Towards virtual doctor consultations: A call for the scale-up of telemedicine in sub-Saharan Africa during COVID-19 lockdowns and beyond

Itai Chitungo a, Malizgani Mhango b, Mathias Dzobo a, Knowledge Denhere c, Munashe Chimene d, Godfrey Musuka e, Tafadzwa Dzinamarira f,
PMCID: PMC9757988  PMID: 36570120

Abstract

The outbreak of COVID-19 has resulted in adoption and implementation of mitigatory policies, including movement restrictions (lockdowns) to curb its spread. These lockdowns have brought unintended consequences such as increasing the inequalities in health delivery. In the context of these restrictions, telemedicine provides an opportunity for continuation of essential health care provision. This review aimed to map available literature on the current status of telemedicine in sub-Saharan Africa to proffer recommendations for scale up during COVID-19 and beyond. Our review highlighted the lack of meaningful investment in the area. The literature identified resistance to telemedicine, infrastructural barriers, and the lack of policy and budgetary support as main deterrents to current implementation. We recommend the region to leverage on the rapid expansion of internet and telecommunication in addition to adopting a mix of strategies to set up an infrastructure for providing scale up of telemedicine and overcome barriers to implementation. There is an urgent need for policy formulation and the provision of budgetary support through sustainable business models.

Keywords: Telemedicine, COVID-19, Sub-Saharan Africa, Telehealth, Scale-up

1. Introduction

The emergence of pneumonia of unknown etiology in Wuhan in December 2019 which was declared a public health emergency by the World Health Organisation (WHO) has stirred global public health concerns (WHO, 2020).

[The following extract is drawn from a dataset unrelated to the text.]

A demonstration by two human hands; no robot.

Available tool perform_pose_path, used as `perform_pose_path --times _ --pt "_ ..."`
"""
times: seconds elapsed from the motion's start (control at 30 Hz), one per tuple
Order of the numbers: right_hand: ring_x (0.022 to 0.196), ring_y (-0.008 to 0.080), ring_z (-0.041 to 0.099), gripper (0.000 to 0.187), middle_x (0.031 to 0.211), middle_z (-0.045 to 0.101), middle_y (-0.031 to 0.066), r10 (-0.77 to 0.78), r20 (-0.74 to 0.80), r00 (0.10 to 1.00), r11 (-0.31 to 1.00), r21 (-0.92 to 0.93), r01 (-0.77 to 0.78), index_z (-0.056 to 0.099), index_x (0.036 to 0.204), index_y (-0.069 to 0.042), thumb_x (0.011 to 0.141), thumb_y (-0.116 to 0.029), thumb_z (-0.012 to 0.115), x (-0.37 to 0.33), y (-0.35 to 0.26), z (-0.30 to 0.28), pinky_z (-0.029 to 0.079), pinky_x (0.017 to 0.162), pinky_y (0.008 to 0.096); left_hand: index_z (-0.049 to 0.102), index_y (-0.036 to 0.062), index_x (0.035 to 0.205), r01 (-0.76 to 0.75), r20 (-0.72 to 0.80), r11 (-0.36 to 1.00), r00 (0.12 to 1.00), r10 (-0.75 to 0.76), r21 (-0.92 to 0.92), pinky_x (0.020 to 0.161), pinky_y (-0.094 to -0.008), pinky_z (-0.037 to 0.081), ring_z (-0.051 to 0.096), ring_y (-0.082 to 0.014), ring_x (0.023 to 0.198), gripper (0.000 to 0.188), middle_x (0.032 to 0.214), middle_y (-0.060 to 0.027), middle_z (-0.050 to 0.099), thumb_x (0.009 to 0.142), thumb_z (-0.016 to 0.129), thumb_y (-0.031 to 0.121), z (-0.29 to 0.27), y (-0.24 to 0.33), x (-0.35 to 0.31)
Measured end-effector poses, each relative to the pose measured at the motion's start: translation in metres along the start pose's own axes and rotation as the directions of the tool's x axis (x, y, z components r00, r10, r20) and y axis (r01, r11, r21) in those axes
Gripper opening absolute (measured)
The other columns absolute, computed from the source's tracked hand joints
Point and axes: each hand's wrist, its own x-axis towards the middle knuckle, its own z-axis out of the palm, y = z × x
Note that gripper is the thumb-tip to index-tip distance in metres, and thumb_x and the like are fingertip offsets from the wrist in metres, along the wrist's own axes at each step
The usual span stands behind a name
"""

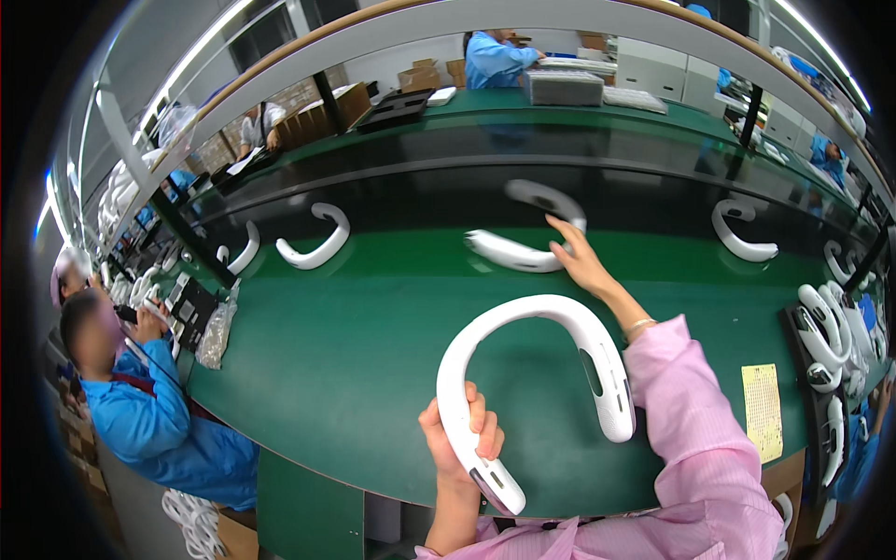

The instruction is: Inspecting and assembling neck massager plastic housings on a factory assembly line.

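Observation:
My left hand [464,431] is closed round one arm of a white U-shaped neck fan [509,317], near its end. The fan is raised over the green table's front edge, its bend pointing away from me and its other arm hanging to the right. Farther off, my right hand [583,261] stretches out to a second white neck fan [513,252] on the dark green belt. My fingers are apart at that fan's right-hand bend and appear to touch it. Its upper arm is smeared by motion. The palm side of my right hand is hidden.
More neck fans lie on the belt, one at left [317,247] and one at right [742,238]. A black tray [817,401] of fans stands at the right, near a yellow sheet [763,411]. At the left, a person in blue [149,411] sits beside a plastic bag [217,331].

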Motion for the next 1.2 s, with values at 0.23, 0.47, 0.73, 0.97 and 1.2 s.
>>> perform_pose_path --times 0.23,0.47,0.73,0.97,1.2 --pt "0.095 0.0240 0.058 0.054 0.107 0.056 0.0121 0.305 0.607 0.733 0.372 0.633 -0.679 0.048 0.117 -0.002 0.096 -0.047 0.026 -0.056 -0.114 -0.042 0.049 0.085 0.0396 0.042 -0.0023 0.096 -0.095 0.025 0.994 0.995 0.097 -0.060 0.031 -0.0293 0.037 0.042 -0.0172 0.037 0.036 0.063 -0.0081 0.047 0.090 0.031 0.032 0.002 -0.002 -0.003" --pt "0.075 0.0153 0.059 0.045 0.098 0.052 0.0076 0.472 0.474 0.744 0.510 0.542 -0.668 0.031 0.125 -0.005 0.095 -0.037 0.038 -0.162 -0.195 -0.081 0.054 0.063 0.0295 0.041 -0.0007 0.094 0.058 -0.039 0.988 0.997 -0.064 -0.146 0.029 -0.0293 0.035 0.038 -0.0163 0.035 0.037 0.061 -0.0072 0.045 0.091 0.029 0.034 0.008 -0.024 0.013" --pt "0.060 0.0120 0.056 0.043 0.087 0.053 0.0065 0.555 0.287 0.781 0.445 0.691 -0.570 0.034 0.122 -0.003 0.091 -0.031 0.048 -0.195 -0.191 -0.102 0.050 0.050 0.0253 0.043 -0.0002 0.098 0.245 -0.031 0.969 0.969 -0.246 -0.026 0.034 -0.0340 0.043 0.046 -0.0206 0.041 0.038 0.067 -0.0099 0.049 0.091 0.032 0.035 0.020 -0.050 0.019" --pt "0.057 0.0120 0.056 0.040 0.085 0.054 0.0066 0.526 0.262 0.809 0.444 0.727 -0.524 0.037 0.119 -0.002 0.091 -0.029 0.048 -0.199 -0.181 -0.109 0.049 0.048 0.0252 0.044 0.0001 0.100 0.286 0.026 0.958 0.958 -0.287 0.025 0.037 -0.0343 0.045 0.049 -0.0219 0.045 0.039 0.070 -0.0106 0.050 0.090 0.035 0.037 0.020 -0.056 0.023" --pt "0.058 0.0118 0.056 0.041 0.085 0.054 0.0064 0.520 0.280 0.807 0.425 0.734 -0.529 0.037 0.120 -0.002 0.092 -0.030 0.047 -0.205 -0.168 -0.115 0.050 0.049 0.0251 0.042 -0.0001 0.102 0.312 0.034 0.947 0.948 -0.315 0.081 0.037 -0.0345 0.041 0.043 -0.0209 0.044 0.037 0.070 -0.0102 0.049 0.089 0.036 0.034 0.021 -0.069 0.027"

The causative agent of the pneumonia was eventually attributed to a member of the coronavirus family on the January 7, 2020 and the WHO named the disease coronavirus disease (COVID-19) on the February 11, 2020 (Rothan & Byrareddy, 2020; Zhou et al., 2020). The possibility of human to human spread coupled with the rapid rise in global cases forced nations to adopt and implement restrictive measures such as social distancing, quarantining of the affected and at-risk individuals, closure of borders, and lockdown of cities to mitigate the spread of the virus (Lai, Shih, Ko, Tang, & Hsueh, 2020). Despite the pandemic mitigating efforts, unintended consequences such as increasing the inequalities in health delivery and other disparities were observed in low-to medium income countries (LMICs) (Sonu Bhaskar, Sian Bradley, et al., 2020; Dzinamarira, Dzobo, & Chitungo, 2020; Mhango, Chitungo, & Dzinamarira, 2020). For instance, millions of people in Africa lack access to hygiene facilities and clean water services. This has threatened the ability to curb the spread of COVID-19 given the importance of handwashing in COVID-19 control (Okoi & Bwawa, 2020).

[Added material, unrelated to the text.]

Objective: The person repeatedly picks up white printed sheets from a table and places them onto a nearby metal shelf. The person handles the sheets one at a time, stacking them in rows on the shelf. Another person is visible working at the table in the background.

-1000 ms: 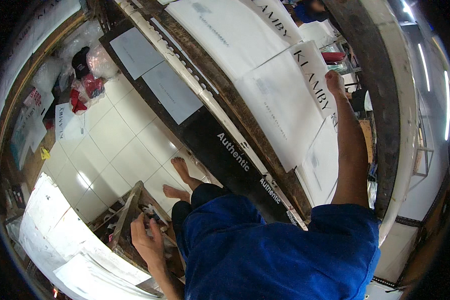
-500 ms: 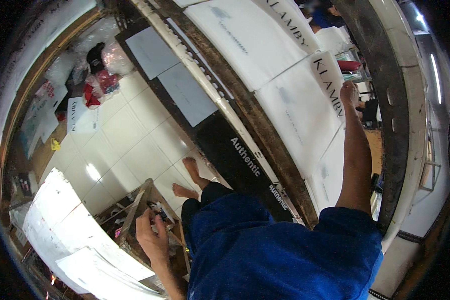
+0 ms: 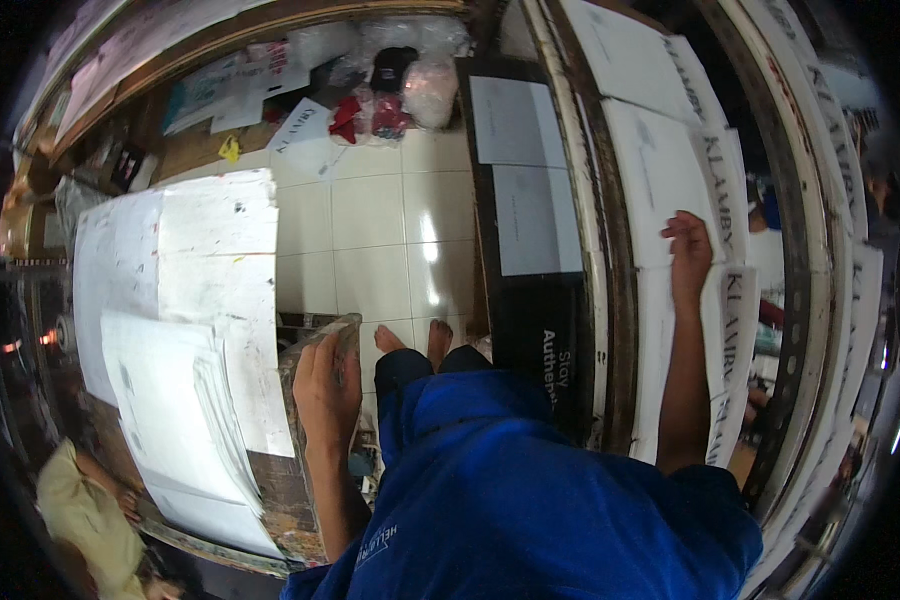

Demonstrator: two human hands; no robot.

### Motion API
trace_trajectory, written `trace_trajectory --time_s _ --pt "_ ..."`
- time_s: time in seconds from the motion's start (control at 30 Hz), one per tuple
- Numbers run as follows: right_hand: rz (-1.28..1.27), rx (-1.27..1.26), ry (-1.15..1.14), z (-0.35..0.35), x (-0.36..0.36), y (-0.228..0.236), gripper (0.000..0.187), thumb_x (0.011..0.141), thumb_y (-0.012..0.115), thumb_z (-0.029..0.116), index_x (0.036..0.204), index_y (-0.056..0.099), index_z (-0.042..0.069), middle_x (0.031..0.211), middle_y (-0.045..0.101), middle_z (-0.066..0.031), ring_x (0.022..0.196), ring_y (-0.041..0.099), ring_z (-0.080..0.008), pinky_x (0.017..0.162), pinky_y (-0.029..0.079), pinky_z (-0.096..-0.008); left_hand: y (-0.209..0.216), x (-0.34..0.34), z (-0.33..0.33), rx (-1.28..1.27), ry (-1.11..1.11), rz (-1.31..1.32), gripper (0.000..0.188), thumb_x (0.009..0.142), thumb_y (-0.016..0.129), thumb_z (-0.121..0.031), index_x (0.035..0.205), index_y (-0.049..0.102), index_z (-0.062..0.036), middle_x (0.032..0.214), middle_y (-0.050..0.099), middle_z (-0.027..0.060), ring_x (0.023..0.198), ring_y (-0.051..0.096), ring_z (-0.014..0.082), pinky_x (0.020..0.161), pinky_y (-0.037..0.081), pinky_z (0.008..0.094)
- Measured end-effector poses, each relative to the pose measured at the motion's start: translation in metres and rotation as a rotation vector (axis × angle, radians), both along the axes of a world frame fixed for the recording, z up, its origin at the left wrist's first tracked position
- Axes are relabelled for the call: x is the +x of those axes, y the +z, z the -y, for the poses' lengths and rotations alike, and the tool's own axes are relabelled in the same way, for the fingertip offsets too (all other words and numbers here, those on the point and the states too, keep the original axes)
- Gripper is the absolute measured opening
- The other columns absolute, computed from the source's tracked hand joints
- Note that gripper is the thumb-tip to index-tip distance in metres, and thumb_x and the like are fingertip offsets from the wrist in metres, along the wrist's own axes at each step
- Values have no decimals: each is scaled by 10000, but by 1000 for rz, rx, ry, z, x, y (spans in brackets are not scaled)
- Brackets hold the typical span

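My left hand (image 3: 327, 385) hangs beside the paint-stained wooden corner of a work table, fingers loosely bent and a little apart, with nothing seen in it. On that table lies a stack of white sheets (image 3: 170, 400). My right arm reaches out to the rack on the right, where white printed sheets (image 3: 650, 185) lie side by side with dark lettering along one edge. Over these sheets my right hand (image 3: 688, 245) is held with its fingers partly curled and apart, and no object shows in it. Whether it touches the sheet is hard to tell.
Plastic-wrapped bundles (image 3: 430, 92) and a dark cap (image 3: 394, 68) lie at the far end of the tiled floor (image 3: 370, 210). A black board (image 3: 530, 320) with two grey sheets runs along the rack. A person in a pale shirt (image 3: 90, 510) is at the lower left.
My view and body have turned left, toward the table with the white stack. My right hand has come away from the lettered far edge of a sheet. A person now shows at lower left.
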State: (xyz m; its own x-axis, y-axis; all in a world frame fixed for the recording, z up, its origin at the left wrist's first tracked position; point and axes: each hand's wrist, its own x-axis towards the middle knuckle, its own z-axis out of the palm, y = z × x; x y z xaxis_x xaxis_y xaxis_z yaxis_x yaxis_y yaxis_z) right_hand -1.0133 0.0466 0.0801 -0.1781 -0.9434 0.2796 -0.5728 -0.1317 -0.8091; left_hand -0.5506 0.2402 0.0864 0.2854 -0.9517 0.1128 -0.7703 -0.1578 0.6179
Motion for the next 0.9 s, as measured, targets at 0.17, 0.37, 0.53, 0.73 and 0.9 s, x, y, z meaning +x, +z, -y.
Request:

Sub-Saharan Africa (SSA) with a population close to a billion is constantly troubled by infectious diseases. It has a low physician-to-population ratio of about 1:30,000, compared to 1:300 in the developed world constraining health delivery and mostly disadvantaging populations in rural and remote areas (Bouskill, Smith-Morris, Bresnick, Cuadros, & Pedersen, 2018; Combi, Pozzani, & Pozzi, 2016). The pandemic disrupted livelihood of the continent majority who cannot afford to follow evidenced based social distance policies, have limited access to COVID-19 testing and care facility. Additionally, the already under service remote areas are further disadvantaged by imposed travel restrictions. Those living with chronic illness are afraid to visit healthcare centres due to fears of contracting COVID-19 (Sonu Bhaskar, Sian Bradley, et al., 2020). Another consequence of the pandemic was cancellation of clinical rotations, causing loss critical learning opportunities (Li & Bailey, 2020).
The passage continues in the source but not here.